§ TRY IT: The whole listing is to be set down again without alteration.

*** AVAILABLE DATA Section Begins ***

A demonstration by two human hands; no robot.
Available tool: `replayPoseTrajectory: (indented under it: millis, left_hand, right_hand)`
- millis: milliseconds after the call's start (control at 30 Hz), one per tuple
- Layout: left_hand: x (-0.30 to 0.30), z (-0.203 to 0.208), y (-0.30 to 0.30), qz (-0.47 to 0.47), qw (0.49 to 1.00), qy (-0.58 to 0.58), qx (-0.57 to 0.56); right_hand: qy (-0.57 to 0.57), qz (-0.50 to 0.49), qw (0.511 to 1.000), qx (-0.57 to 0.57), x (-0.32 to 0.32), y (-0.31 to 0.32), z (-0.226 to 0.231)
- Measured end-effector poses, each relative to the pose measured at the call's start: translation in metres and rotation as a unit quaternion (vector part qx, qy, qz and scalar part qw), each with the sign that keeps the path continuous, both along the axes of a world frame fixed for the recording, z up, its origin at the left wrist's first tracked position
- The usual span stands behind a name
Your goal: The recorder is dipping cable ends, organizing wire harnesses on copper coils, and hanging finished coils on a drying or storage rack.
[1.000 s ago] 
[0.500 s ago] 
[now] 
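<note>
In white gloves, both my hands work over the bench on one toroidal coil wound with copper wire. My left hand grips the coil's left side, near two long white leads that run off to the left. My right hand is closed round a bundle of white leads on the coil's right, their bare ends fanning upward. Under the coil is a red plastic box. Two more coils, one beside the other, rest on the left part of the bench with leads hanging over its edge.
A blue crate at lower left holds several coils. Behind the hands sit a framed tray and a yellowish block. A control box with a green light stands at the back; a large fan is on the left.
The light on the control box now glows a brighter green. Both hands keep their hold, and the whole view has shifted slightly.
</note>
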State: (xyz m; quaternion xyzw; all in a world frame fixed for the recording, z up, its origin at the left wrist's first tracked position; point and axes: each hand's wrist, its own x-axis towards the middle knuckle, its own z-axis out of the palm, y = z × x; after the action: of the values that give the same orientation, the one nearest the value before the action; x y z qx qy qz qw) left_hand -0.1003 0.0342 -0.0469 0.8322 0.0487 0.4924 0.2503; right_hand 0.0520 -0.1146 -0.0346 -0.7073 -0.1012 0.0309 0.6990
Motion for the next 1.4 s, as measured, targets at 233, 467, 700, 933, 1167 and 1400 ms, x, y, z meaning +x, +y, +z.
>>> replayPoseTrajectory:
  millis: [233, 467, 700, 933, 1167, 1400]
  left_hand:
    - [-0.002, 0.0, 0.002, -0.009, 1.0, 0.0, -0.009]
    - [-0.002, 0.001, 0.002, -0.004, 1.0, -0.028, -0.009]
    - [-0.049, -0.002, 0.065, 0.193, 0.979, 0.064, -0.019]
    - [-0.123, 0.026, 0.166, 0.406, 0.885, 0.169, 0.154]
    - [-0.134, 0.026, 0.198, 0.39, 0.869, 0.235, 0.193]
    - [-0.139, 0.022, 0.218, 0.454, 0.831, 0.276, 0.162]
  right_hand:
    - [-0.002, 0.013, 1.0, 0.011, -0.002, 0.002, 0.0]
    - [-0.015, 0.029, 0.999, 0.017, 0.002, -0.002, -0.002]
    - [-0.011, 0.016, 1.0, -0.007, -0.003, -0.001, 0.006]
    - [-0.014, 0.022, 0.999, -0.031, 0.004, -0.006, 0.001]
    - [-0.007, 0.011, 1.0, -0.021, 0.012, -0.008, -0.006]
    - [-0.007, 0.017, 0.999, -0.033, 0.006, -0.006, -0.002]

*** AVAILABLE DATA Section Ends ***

§ RESPONSE AREA:
A demonstration by two human hands; no robot.
Available tool: `replayPoseTrajectory: (indented under it: millis, left_hand, right_hand)`
- millis: milliseconds after the call's start (control at 30 Hz), one per tuple
- Layout: left_hand: x (-0.30 to 0.30), z (-0.203 to 0.208), y (-0.30 to 0.30), qz (-0.47 to 0.47), qw (0.49 to 1.00), qy (-0.58 to 0.58), qx (-0.57 to 0.56); right_hand: qy (-0.57 to 0.57), qz (-0.50 to 0.49), qw (0.511 to 1.000), qx (-0.57 to 0.57), x (-0.32 to 0.32), y (-0.31 to 0.32), z (-0.226 to 0.231)
- Measured end-effector poses, each relative to the pose measured at the call's start: translation in metres and rotation as a unit quaternion (vector part qx, qy, qz and scalar part qw), each with the sign that keeps the path continuous, both along the axes of a world frame fixed for the recording, z up, its origin at the left wrist's first tracked position
- The usual span stands behind a name
Your goal: The recorder is dipping cable ends, organizing wire harnesses on copper coils, and hanging finished coils on a drying or storage rack.
[1.000 s ago] 
[0.500 s ago] 
[now] 
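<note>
In white gloves, both my hands work over the bench on one toroidal coil wound with copper wire. My left hand grips the coil's left side, near two long white leads that run off to the left. My right hand is closed round a bundle of white leads on the coil's right, their bare ends fanning upward. Under the coil is a red plastic box. Two more coils, one beside the other, rest on the left part of the bench with leads hanging over its edge.
A blue crate at lower left holds several coils. Behind the hands sit a framed tray and a yellowish block. A control box with a green light stands at the back; a large fan is on the left.
The light on the control box now glows a brighter green. Both hands keep their hold, and the whole view has shifted slightly.
</note>
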State: (xyz m; quaternion xyzw; all in a world frame fixed for the recording, z up, its origin at the left wrist's first tracked position; point and axes: each hand's wrist, its own x-axis towards the middle knuckle, its own z-axis out of the palm, y = z × x; after the action: of the values that give the same orientation, the one nearest the value before the action; x y z qx qy qz qw) left_hand -0.1003 0.0342 -0.0469 0.8322 0.0487 0.4924 0.2503; right_hand 0.0520 -0.1146 -0.0346 -0.7073 -0.1012 0.0309 0.6990
Motion for the next 1.4 s, as measured, targets at 233, 467, 700, 933, 1167 and 1400 ms, x, y, z meaning +x, +y, +z.
>>> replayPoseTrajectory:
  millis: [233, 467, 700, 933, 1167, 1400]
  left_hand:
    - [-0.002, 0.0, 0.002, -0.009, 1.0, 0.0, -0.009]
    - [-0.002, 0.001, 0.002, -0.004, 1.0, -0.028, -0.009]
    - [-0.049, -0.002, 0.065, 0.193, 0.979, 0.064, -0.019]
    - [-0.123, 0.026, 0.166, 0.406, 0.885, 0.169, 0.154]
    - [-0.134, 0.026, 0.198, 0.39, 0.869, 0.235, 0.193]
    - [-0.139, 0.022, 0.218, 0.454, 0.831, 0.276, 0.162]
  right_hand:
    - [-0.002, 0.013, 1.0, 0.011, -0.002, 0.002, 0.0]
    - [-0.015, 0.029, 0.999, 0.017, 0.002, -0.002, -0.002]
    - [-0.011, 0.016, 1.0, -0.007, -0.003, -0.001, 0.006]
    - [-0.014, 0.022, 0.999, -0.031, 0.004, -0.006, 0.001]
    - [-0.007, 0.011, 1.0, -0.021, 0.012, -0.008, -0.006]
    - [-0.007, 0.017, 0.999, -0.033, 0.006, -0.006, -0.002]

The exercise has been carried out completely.